YOUR INSTRUCTIONS:
Give the whole listing below once more, exactly, without pictures.

GIVEN MATERIAL:
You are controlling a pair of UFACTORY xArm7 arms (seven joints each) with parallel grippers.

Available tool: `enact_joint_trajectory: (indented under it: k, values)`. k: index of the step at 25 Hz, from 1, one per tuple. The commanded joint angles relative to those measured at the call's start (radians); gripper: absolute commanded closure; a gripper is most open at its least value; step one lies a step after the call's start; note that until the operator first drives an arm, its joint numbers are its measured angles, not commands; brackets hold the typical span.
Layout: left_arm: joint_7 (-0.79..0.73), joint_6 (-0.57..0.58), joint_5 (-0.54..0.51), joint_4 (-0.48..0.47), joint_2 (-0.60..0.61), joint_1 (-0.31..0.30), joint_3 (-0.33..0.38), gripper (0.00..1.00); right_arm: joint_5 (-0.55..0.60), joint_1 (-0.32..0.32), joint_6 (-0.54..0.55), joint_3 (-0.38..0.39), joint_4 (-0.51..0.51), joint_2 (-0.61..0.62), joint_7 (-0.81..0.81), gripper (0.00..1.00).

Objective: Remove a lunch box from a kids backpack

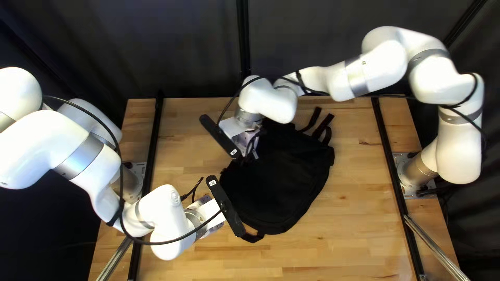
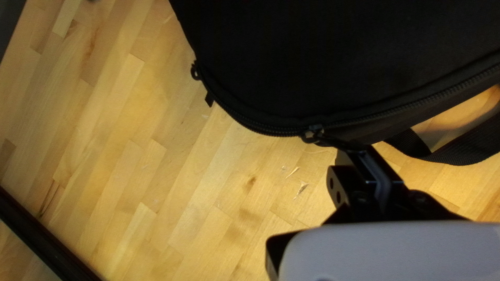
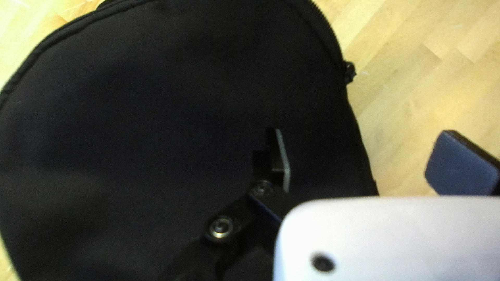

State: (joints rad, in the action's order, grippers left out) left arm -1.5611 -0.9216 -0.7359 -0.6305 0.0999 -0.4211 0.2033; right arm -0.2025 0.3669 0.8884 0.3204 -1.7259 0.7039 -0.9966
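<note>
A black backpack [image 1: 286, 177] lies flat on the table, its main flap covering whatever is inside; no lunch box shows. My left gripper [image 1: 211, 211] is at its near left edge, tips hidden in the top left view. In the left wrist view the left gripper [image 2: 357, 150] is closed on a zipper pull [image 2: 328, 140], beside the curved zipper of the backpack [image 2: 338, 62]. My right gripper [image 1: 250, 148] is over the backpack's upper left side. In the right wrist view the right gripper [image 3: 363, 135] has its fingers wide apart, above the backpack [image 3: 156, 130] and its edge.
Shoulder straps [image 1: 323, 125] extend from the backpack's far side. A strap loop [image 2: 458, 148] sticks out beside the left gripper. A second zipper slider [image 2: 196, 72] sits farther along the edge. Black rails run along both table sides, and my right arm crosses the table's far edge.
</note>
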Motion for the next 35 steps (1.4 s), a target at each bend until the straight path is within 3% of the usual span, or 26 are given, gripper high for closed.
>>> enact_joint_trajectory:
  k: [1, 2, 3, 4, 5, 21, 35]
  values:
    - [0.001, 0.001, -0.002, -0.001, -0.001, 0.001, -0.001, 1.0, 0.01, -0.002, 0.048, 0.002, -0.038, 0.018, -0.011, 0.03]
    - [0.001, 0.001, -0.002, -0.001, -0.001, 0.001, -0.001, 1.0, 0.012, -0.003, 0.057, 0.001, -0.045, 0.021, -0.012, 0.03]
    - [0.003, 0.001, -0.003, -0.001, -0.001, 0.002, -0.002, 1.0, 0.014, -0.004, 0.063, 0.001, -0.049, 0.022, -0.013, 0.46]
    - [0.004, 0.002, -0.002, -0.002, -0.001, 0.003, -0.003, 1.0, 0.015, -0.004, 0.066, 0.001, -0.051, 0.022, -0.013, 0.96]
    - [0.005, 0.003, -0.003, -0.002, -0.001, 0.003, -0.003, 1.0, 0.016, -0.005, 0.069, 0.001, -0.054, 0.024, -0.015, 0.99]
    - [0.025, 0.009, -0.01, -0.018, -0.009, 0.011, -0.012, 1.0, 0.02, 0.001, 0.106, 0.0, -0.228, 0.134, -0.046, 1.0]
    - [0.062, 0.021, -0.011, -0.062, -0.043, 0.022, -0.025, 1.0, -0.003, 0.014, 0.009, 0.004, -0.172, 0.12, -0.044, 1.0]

WRITTEN REPLY:
You are controlling a pair of UFACTORY xArm7 arms (seven joints each) with parallel grippers.

Available tool: `enact_joint_trajectory: (indented under it: k, values)`. k: index of the step at 25 Hz, from 1, one per tuple. The commanded joint angles relative to those measured at the call's start (radians); gripper: absolute commanded closure; a gripper is most open at its least value; step one lies a step after the call's start; note that until the operator first drives an arm, its joint numbers are its measured angles, not commands; brackets hold the typical span.
Layout: left_arm: joint_7 (-0.79..0.73), joint_6 (-0.57..0.58), joint_5 (-0.54..0.51), joint_4 (-0.48..0.47), joint_2 (-0.60..0.61), joint_1 (-0.31..0.30), joint_3 (-0.33..0.38), gripper (0.00..1.00); right_arm: joint_5 (-0.55..0.60), joint_1 (-0.32..0.32), joint_6 (-0.54..0.55), joint_3 (-0.38..0.39), joint_4 (-0.51..0.51), joint_2 (-0.61..0.62), joint_7 (-0.81..0.81), gripper (0.00..1.00).

Objective: Remove a lunch box from a kids backpack


State: (joints rad, in the action's order, grippers left out) left arm -1.5611 -0.9216 -0.7359 -0.6305 0.0999 -0.4211 0.2033; right arm -0.2025 0.3669 0.8884 0.3204 -1.7259 0.7039 -0.9966
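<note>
A black backpack [image 1: 286, 177] lies flat on the table, its main flap covering whatever is inside; no lunch box shows. My left gripper [image 1: 211, 211] is at its near left edge, tips hidden in the top left view. In the left wrist view the left gripper [image 2: 357, 150] is closed on a zipper pull [image 2: 328, 140], beside the curved zipper of the backpack [image 2: 338, 62]. My right gripper [image 1: 250, 148] is over the backpack's upper left side. In the right wrist view the right gripper [image 3: 363, 135] has its fingers wide apart, above the backpack [image 3: 156, 130] and its edge.
Shoulder straps [image 1: 323, 125] extend from the backpack's far side. A strap loop [image 2: 458, 148] sticks out beside the left gripper. A second zipper slider [image 2: 196, 72] sits farther along the edge. Black rails run along both table sides, and my right arm crosses the table's far edge.
</note>
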Motion for the next 35 steps (1.4 s), a target at each bend until the straight path is within 3% of the usual span, or 26 are given, gripper high for closed.
>>> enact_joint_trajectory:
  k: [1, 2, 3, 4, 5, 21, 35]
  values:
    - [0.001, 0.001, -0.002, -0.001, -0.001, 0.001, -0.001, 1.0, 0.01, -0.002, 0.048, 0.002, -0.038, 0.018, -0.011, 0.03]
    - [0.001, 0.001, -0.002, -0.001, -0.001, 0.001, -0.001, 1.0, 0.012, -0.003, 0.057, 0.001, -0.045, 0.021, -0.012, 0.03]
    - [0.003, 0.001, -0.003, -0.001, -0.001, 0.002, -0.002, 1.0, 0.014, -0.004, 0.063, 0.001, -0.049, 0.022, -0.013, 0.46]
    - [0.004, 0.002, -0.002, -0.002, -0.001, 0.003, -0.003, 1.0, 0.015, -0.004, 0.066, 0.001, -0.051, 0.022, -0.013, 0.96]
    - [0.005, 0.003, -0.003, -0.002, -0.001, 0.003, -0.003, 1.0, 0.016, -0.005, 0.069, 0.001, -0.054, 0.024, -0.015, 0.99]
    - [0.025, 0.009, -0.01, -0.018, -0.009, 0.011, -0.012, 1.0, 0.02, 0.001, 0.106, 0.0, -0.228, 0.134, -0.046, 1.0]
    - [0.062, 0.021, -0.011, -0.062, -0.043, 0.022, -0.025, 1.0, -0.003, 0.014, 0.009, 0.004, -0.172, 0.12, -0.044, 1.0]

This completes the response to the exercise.